Let’s get the trite out of the way right up front: everyone thinks they can do marketing. At least in most companies, there are many people who look at what marketing does — buy some keywords, run some ads, build a website, create a datasheet, hold an event, etc. — and think I can do that. At least this is the stereotype that marketers like to believe and like to convince others is true.
The truth, I believe, is a bit more subtle.
Marketing appears easy because marketers often shy away from explaining the full complexity of what they do or explain it poorly. I am likely as guilty of this as anyone.
More specifically, marketers often don’t explain everything because we want to maintain a bit of the mystery and magic behind what we do, or we don’t fully understand it ourselves. Much like most of the passenger on a modern airplane, we really can’t explain why the plan flies1 but we are firm believers in the fact that it does fly. We drink cocktails and yet have a hard time explaining how tequila or mezcal are made2 or why they are so different.
When we try to explain — and we actually know what we are explaining — we often tend to overexplain, start from basic premises that annoy the audience, and end up not actually creating any real clarity.3
There are many parts of marketing, just as there are parts of the law, physics, engineering, and knitting4, that are fairly straightforward. It does not take an advanced degree in anything to understand that people search for stuff on Google and placing an ad when they are searching for your stuff makes sense5. What people fail to realize, and marketers often fail to explain, is that doing that at scale (10k or 100k keywords) and doing it efficiently takes experience and actual understanding6.
Today, marketers are facing a crisis of sorts because of changes to things like cookies and email tracking. These changes are forcing marketers to admit that a lot of the so-called science behind what they have been doing for years is mostly just tracking, stalking, and guessing. Makes many even more reluctant to explain what is going on behind the curtain.

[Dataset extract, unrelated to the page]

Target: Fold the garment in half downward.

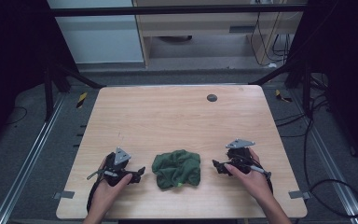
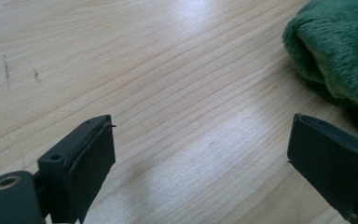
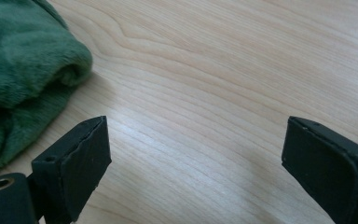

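Crumpled dark green fleece cloth (image 1: pixel 176 169) near the front edge of a pale wooden table (image 1: pixel 177 116), left gripper (image 1: pixel 139 174) and right gripper (image 1: pixel 216 166) flanking it, jaws wide apart, holding nothing, cloth untouched.

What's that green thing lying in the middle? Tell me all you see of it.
The green cloth is soft, plush, fleece-like fabric, crumpled into a loose heap with rolled folds. It lies on the wooden table near its front edge, between the two grippers. Neither touches it; only the table does.
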A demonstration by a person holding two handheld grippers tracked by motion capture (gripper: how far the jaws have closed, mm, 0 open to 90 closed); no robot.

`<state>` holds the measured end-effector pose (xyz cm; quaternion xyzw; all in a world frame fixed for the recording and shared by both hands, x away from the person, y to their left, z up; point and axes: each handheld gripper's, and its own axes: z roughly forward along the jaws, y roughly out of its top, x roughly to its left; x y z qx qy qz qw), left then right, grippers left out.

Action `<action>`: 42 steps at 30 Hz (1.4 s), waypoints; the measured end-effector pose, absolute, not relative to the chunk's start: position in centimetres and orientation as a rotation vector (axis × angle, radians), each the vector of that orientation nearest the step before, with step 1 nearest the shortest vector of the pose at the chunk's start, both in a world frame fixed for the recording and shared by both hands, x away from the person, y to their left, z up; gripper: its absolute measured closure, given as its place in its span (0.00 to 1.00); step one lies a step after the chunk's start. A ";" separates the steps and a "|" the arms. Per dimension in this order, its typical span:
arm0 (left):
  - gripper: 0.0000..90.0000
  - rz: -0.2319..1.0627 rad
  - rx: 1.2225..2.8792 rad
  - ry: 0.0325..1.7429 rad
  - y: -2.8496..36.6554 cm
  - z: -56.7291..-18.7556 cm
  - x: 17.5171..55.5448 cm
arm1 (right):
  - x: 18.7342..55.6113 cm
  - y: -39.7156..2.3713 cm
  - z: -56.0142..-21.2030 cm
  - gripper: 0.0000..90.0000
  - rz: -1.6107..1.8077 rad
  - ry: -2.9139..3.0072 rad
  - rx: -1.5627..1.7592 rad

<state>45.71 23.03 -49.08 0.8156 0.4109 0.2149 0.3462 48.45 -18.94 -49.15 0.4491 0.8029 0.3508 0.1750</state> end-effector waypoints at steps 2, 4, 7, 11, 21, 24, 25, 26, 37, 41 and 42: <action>0.08 0.555 2.118 1.072 23.2 -49.2 45.9 | 48.6 -19.1 -49.2 0.09 0.994 2.267 1.276; 0.07 0.554 2.127 1.070 23.3 -49.4 46.1 | 48.9 -19.6 -49.1 0.09 0.986 2.269 1.284; 0.07 0.549 2.139 1.072 23.5 -49.5 46.3 | 49.1 -20.0 -49.1 0.09 0.959 2.282 1.294; 0.07 0.540 2.146 1.068 23.6 -49.6 46.5 | 49.4 -20.6 -49.3 0.09 0.950 2.284 1.302; 0.05 0.547 2.215 1.032 24.0 -49.7 48.3 | 51.1 -22.6 -49.3 0.09 0.921 2.225 1.357; 0.05 0.534 2.196 1.055 24.6 -49.4 49.2 | 51.6 -23.1 -49.4 0.11 0.942 2.189 1.385; 0.05 0.531 2.192 1.064 24.9 -49.4 49.5 | 51.8 -23.2 -49.5 0.11 0.946 2.180 1.399; 0.05 0.535 2.183 1.079 25.0 -49.4 49.8 | 52.0 -23.4 -49.7 0.11 0.942 2.171 1.402; 0.04 0.538 2.117 1.190 26.9 -50.5 52.2 | 53.3 -24.2 -50.6 0.13 0.943 2.071 1.477; 0.04 0.540 2.081 1.208 27.1 -50.7 52.6 | 53.9 -24.1 -50.3 0.11 0.861 2.112 1.464; 0.03 0.540 2.077 1.212 27.2 -50.8 52.8 | 54.3 -24.2 -50.0 0.11 0.871 2.092 1.473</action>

Look, I love marketing and I know7 that to do it well requires more than instinct and good intentions. What I think we need to do as a profession is get a lot better at explaining the full scope of what we do to others, stop being defensive about it, and start demonstrating the connections between our actions and desired business outcomes.
Revealing the truth behind what we do, and admitting the things we don’t know, will ultimately make us better marketers.
By “we” in this sentence I really mean “me.” I have been accused more than once of “pontificating.”
Nothing about knitting seems straightforward to me at all.
Usually…but there are exceptions to even the most common sense things.
I recently explained that knowing which keywords people are searching for is the easy part. Accepting the reality that there are only so many people actually searching for most of those keywords and no amount of money spent with Google is going to increase that number, so you have to find other ways to make more people who might be customers search for your relevant keywords which is why we do brand advertising (but no one outside of marketing seems to understand this).